By default, gdc print denies any action that would need your approval — because there's no one to ask. This keeps unattended runs safe. For a run that needs to act (edit files, run commands), opt in explicitly:

gdc print --auto-approve "run the tests and fix any failure"

Use --auto-approve only where you trust the environment

It lets the run take sensitive actions without prompting. Prefer running it in a disposable checkout, container, or CI sandbox.

To also remember those approvals for the project (so future runs don't need the flag), add --auto-approve-remember. You can review and roll back what it recorded:

gdc print --auto-approve --auto-approve-remember "..."
gdc permissions list      # inspect what was remembered
gdc permissions revoke --all   # roll it all back

Permissions

Continuing a session

Each run is saved with an id (printed in the run's progress output). Pick one up later and keep its context:

gdc print --session-id <id> --resume "now add tests for that change"

Without --resume, reusing an id keeps the same audit log but starts the conversation fresh — useful when you don't want earlier steps replayed into context.

Choosing a profile and style

The same profiles and output styles as the terminal app apply here:

# research only; produce a plan, don't change anything
gdc print --profile plan "plan the caching layer"

# short, direct answers
gdc print --output-style concise "why is this build slow?"

Useful controls

Flag Purpose
--max-iterations N Cap how many tool-using rounds a run may take (default 16).
--timeout-secs N Per-request timeout.
--max-tokens N / --temperature F Standard model controls.
--show-reasoning Also stream the model's thinking to standard error.
--system "..." Replace the default system instructions for this run.

See the CLI reference for the complete list.
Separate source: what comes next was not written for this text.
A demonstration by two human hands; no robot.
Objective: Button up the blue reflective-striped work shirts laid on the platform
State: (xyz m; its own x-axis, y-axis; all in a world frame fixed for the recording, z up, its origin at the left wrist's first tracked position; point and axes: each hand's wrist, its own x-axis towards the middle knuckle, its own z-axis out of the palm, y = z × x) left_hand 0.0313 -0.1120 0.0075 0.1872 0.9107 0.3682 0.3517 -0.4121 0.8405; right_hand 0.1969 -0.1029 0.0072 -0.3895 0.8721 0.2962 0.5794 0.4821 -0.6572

A quick connectivity check

Before a real run, confirm your model is reachable with a single-shot, no-tools call:

gdc chat "say hello"

If that returns a reply, your provider settings are correct.

Example: a CI step

#!/usr/bin/env bash
set -euo pipefail

export GDC_BASE_URL="http://localhost:8000/v1"
export GDC_MODEL="my-coding-model"

gdc print --auto-approve --output-style concise \
  "run the linter; fix every warning; leave the working tree building"

Tips

  • Set GDC_BASE_URL, GDC_MODEL, and GDC_API_KEY in the environment so scripts don't hard-code them. See Environment variables.
  • If a local model occasionally returns an empty reply after a tool, add --repair-empty-turn — see Troubleshooting.
  • Inspect what a run did afterwards with gdc sessions show <id>.